Be Mentally Flexible
It's one thing to race to your level of fitness; it's another thing to manage your fitness on race day according to the terrain, the conditions, and how your body is handling the work.
It's really hard to let the goals you have set for weeks and months simply go. But more often than not, it's required if you are to have a good race performance.
Race Day doesn't care what your fast bike split from last year was.
And yet, when things go wrong, you will see countless competitors race like robots. They simply do what they did in training. That's all they know. If Race Day throws extreme heat or wind at you, and you don't adjust, your day will most certainly end prematurely.

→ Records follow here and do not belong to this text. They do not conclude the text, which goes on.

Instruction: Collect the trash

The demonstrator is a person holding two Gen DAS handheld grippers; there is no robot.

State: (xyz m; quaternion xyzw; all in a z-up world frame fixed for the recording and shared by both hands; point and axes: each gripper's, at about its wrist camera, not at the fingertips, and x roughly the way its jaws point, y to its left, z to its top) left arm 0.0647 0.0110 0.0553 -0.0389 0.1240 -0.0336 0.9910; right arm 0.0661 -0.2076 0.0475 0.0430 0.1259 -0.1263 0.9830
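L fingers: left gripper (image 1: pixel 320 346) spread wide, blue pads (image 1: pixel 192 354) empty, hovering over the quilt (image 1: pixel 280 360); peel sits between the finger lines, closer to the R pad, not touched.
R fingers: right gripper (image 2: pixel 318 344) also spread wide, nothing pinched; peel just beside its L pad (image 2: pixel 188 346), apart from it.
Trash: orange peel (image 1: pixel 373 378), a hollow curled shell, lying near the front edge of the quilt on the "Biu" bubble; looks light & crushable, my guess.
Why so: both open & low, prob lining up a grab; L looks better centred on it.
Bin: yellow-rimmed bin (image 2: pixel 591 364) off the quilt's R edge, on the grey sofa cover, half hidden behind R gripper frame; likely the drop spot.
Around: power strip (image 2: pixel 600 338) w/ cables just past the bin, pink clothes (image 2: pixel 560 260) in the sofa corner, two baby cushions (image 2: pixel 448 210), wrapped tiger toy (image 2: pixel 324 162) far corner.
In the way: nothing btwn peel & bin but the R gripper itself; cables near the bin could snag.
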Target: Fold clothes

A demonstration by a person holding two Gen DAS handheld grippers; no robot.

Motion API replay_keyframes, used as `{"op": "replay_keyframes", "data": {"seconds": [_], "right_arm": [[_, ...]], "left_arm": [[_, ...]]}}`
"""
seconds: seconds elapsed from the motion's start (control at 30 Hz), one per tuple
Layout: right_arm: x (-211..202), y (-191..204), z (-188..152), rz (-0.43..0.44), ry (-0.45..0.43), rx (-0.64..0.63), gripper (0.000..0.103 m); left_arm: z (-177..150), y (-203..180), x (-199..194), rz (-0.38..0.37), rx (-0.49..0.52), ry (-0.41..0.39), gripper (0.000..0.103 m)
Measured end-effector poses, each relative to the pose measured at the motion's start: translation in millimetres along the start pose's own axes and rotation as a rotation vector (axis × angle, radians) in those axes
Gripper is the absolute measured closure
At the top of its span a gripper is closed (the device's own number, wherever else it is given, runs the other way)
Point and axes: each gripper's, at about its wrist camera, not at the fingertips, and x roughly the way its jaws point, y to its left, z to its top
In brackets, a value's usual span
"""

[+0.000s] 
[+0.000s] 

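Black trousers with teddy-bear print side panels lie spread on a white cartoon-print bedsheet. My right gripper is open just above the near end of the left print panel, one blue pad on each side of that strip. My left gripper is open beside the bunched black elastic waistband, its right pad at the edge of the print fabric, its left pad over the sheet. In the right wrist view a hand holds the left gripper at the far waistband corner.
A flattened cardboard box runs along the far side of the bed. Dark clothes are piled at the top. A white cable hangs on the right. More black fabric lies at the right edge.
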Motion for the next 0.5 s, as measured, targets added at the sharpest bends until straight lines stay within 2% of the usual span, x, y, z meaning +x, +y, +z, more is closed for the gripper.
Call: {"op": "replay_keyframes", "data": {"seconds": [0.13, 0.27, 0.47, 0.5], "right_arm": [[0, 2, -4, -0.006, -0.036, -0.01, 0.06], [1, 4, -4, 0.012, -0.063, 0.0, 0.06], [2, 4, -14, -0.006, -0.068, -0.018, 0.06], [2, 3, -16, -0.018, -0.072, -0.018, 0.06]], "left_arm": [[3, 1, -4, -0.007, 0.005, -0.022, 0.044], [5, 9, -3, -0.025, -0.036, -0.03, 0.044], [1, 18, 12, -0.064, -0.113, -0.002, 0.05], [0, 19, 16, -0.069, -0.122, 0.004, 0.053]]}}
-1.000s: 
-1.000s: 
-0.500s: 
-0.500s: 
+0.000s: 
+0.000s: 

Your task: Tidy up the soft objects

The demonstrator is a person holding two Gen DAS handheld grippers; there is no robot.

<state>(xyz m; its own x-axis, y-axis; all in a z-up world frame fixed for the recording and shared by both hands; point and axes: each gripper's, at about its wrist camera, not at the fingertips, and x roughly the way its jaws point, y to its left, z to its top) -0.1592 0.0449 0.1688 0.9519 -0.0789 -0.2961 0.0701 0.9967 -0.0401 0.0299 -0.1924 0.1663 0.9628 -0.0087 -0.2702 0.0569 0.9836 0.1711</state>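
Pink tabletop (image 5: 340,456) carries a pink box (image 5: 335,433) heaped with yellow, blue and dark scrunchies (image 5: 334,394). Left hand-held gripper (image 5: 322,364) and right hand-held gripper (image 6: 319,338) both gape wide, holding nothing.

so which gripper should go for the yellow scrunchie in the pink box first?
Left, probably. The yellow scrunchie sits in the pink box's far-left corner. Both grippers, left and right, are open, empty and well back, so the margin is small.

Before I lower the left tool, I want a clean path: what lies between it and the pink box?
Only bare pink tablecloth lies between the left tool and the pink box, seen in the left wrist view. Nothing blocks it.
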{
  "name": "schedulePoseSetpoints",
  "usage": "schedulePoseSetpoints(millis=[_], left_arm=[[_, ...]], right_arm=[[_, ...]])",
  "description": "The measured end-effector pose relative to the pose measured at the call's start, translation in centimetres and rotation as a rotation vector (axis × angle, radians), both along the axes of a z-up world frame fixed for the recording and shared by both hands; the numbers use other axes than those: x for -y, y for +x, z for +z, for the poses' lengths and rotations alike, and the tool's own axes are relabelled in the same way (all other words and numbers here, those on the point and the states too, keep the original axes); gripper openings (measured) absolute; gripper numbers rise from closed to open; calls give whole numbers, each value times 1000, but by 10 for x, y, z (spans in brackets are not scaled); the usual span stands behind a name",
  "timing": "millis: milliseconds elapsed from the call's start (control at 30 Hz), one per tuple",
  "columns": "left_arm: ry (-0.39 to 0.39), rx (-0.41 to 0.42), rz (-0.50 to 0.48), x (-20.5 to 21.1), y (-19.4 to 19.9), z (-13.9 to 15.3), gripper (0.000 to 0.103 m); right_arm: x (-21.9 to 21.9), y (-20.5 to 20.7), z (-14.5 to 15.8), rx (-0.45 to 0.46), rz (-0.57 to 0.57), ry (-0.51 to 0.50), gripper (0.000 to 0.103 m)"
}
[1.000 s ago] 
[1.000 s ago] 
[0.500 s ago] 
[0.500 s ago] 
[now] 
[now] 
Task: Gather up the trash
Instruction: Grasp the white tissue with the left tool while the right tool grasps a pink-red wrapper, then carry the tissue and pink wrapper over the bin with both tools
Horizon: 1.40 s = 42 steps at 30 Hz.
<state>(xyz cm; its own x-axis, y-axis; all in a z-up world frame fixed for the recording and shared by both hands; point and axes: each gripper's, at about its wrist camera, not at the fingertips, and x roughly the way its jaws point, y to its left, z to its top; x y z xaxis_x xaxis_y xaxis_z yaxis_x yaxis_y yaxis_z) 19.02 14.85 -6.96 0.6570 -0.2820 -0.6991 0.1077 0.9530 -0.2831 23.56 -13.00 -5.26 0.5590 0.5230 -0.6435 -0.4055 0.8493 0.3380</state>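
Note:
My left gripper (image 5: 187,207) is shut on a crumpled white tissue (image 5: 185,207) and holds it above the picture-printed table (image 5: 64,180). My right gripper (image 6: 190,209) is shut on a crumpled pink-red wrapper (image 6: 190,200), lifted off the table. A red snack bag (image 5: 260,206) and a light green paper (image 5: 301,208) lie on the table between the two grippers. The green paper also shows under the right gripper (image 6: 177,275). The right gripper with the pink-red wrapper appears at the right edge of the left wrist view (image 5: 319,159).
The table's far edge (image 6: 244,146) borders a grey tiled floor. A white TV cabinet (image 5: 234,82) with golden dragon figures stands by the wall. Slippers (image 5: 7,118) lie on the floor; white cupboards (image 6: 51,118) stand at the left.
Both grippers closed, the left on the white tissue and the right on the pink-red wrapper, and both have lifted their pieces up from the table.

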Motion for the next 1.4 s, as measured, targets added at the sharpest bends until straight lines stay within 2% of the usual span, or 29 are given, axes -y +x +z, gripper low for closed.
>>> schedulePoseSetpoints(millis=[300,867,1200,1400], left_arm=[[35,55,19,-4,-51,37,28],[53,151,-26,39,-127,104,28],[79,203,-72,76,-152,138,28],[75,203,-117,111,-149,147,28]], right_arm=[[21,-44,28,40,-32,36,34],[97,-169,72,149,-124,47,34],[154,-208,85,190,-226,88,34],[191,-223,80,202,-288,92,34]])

Think of your training as physical preparation, but know that your real race day goal is to execute like a veteran. This means adjusting your goals so that you can be your best given the cards you have been dealt.
Rain Affects Your Gear
Cool weather means you will probably forget to fuel properly. The first hour of the bike is still critical, so make sure you focus on feeding while everyone else forgets. Keep the hydration up, especially as you wont think about drinking with water everywhere.
Note that rain will make the roads treacherous – operating bars and gels will be much harder. it will make aid stations crazy. You must alter your plan so that your food will be accessible and safe to eat!
Rain Affects Your Racing
When the weather goes bad, you absolutely have to put your pre-race performance goals aside in favor of a great overall race.
On the swim: You may wear something warm and dry over your tri-suit to keep warm. Bring a garbage bag and cut a hole for your head. This is a great way to stay dry before the swim. The effect of rain on the swim is negligible – other than reducing visibility – so keep your eyes open during the swim and watch the line on the bottom. Stay on your side!
On the bike: Rain will make the roads extra slippery and dangerous. When the roads are wet, remember to turn with your body, not the bike. Feather the brakes to slow down well before any hard turns, and use your body language and signals to communicate with other racers.
On the run: This will mean soggy shoes and potential blisters. Putting Vaseline on your feet will help prevent these. It also means lower temperatures, so you should be able to run up to or perhaps better than planned. Of course, this depends on how you handled the bike and your fuel, but know that this is where you'll redeem your performance.
You still need to follow your general pacing plan based on your race distance, but know that you have a bit more flexibility.
Rain Affects Your Recovery
After racing in the rain, you will be really, really cold. Almost hypothermic. You will need to get into warm, dry clothes as soon as possible. Again, a base layer is a great idea.
You'll also need to eat and drink more than usual because your body was working overtime to fuel your muscles and keep you warm. If you choose hot liquids like coffee, tea, or hot chocolate, do your best to consume water as well. A nap is a great way to accelerate recovery.
Finally, don't forget that all of your gear – especially your bike – will need some attention. Odds are your bike will be covered with grime, and you will have worn the brake pads down a lot. Your shoes will be soaked and all your gear will start to stink unless you clean it up soon.